Another dish traditional to Frankfurt is Grüne Soße (or locally Grie Soß) (meaning green sauce). It is a mixture of herbs, eggs, oil, and vinegar—which might be served with boiled eggs, potatoes or meat. Kassel and northern Hesse are known to have their own variety of or special recipe for Grüne Soße, which is prepared with seven different chopped herbs, usually with sour cream, quark and/or yoghurt, and sliced boiled eggs. It differs in both appearance and taste.

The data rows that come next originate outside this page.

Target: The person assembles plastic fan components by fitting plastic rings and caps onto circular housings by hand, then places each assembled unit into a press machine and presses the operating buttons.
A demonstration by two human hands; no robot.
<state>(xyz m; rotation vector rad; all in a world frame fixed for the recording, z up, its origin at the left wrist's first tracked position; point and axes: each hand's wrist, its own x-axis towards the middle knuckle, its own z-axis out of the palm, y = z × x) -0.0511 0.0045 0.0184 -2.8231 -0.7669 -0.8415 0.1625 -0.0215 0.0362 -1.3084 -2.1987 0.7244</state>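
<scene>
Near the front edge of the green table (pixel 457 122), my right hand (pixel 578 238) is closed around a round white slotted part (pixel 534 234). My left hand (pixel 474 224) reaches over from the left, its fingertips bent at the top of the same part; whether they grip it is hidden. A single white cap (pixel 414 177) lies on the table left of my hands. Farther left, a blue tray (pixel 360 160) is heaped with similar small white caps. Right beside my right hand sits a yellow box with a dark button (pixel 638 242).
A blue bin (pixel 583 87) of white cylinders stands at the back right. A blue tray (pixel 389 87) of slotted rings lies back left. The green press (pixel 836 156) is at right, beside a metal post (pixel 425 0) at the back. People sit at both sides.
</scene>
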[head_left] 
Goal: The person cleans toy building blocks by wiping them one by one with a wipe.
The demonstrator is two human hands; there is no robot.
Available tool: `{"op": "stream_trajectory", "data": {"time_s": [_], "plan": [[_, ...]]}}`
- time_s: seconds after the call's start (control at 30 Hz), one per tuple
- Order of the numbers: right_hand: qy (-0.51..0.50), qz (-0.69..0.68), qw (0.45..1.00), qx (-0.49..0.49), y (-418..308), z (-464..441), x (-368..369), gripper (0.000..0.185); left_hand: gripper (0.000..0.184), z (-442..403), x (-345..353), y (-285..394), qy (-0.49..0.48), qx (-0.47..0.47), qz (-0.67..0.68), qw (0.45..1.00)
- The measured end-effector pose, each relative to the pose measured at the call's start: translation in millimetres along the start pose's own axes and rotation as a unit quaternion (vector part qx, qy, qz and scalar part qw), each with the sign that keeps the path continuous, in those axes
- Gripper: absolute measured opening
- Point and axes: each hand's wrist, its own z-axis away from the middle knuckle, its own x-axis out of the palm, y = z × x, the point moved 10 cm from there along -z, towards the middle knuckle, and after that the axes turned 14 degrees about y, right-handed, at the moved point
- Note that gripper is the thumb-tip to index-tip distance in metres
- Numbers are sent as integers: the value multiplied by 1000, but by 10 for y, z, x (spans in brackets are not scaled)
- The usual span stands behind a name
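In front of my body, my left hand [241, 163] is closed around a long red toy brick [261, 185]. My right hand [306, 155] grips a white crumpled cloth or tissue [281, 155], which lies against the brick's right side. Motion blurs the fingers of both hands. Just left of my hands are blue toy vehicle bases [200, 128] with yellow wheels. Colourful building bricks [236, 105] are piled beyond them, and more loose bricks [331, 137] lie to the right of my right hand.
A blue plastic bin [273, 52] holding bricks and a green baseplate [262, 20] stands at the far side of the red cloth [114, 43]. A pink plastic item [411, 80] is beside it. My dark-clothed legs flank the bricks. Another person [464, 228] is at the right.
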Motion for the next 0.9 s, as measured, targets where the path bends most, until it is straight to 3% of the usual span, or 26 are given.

Duckefett is a simple sauce and a regional specialty in northern Hesse, particularly in Kassel. It is made of bacon, onions, sour cream, and occasionally cooked and condensed milk is added. As for side dishes, they are usually Duckefett potatoes, potato dumplings, served occasionally. Because of the low-cost ingredients Duckefett was long considered peasant food.

===Sweets===
Although the area is not known for its sweet recipes, Bethmännchen are popular in Frankfurt at Christmas time, and Haddekuche, a form of hard gingerbread scored like a Geripptes, is a traditional accompaniment to Apfelwein. Schmandkuchen, a flat tray-baked cake consisting of a sponge-mixture bottom topped with a thick layer of sour cream/smetana (called "Schmand" in German) and traditional whipped full-fat cream, spread generously with loose sugar and cinnamon before being served, is a favored and well-known dessert all over the state, in Northern as much as in Southern Hesse.